Kubo Kazuki, Monzen Hajime, Ishii Kentaro, Tamura Mikoto, Kawamorita Ryu, Sumida Iori, Mizuno Hirokazu, Nishimura Yasumasa
Department of Medical Physics, Graduate School of Medical Sciences, Kindai University, 377-2 Ohno-higashi, Osakasayama, Osaka 589-8511, Japan; Department of Radiation Oncology, Tane General Hospital, 1-12-21 Kujo-minami, Nishi-ku, Osaka 550-0025, Japan.
Department of Medical Physics, Graduate School of Medical Sciences, Kindai University, 377-2 Ohno-higashi, Osakasayama, Osaka 589-8511, Japan.
Phys Med. 2017 Dec;44:199-204. doi: 10.1016/j.ejmp.2017.06.026. Epub 2017 Jul 10.
This study evaluated whether RapidPlan based plans (RP plans) created by a single optimization, are usable in volumetric modulated arc therapy (VMAT) for patients with prostate cancer.
We used 51 previously administered VMAT plans to train a RP model. Thirty RP plans were created by a single optimization without planner intervention during optimization. Differences between RP plans and clinical manual optimization (CMO) plans created by an experienced planner for the same patients were analyzed (Wilcoxon tests) in terms of homogeneity index (HI), conformation number (CN), D, and D to planning target volume (PTV), mean dose, V, V, V, and V to rectum and bladder, monitor unit (MU), and multi-leaf collimator (MLC) sequence complexity.
RP and CMO values for PTV D, PTV D, HI, and CN were significantly similar (p<0.05 for all). RP mean dose, V, and V to rectum were superior or comparable to CMO values; RP V and V were higher than in CMO plans (p<0.05). RP bladder dose-volume parameter values (except V) were lower than in CMO plans (p<0.05). MU values were RP: 730±55MU and CMO: 580±37MU (p<0.05); and MLC sequence complexity scores were RP: 0.25±0.02 and CMO: 0.35±0.03 (p<0.05).
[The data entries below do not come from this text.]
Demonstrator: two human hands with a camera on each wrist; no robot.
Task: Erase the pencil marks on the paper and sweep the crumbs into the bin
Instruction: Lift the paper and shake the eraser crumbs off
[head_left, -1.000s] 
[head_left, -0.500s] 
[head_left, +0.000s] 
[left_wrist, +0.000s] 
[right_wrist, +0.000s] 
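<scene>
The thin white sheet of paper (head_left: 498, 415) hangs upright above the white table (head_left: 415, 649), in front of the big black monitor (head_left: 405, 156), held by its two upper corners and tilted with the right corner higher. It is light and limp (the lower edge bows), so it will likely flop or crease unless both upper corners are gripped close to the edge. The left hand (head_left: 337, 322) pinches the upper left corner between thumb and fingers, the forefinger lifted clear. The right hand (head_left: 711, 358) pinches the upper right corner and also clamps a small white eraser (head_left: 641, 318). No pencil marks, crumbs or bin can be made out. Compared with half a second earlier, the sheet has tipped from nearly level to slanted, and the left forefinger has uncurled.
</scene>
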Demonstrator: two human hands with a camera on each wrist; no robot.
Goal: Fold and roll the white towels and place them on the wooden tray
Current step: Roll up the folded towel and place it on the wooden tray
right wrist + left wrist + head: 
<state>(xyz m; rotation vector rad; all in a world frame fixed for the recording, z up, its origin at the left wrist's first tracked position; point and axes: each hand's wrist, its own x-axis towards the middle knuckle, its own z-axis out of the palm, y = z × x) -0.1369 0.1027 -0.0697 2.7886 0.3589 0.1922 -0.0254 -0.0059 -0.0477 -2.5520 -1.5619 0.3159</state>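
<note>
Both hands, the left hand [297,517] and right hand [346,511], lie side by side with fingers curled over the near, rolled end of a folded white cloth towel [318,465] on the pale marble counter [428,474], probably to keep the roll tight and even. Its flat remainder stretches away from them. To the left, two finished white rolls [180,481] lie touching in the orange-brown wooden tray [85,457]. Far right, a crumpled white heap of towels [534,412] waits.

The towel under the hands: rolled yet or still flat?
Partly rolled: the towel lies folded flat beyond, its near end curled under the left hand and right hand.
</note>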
RP plans created by a single optimization were clinically acceptable in VMAT for patient with prostate cancer. Our simple model could reduce optimization time, independently of planner's skill and knowledge.
本研究评估了通过单次优化创建的基于快速计划(RP计划)是否可用于前列腺癌患者的容积调强弧形放疗(VMAT)。
我们使用51个先前实施的VMAT计划来训练一个RP模型。在优化过程中,通过单次优化创建了30个RP计划,且没有计划者干预。分析了RP计划与由经验丰富的计划者为相同患者创建的临床手动优化(CMO)计划之间在均匀性指数(HI)、适形数(CN)、D以及到计划靶体积(PTV)的D、平均剂量、V、V、V和V到直肠和膀胱、监测单位(MU)以及多叶准直器(MLC)序列复杂性方面的差异(Wilcoxon检验)。
PTV D、PTV D、HI和CN的RP值与CMO值显著相似(所有p<0.05)。RP到直肠的平均剂量、V和V优于或与CMO值相当;RP的V和V高于CMO计划(p<0.05)。RP膀胱剂量体积参数值(V除外)低于CMO计划(p<0.05)。MU值为RP:730±55MU,CMO:580±37MU(p<0.05);MLC序列复杂性评分分别为RP:0.25±0.02,CMO:0.35±0.03(p<0.05)。
通过单次优化创建的RP计划在VMAT中对于前列腺癌患者在临床上是可接受的。我们的简单模型可以减少优化时间,且与计划者的技能和知识无关。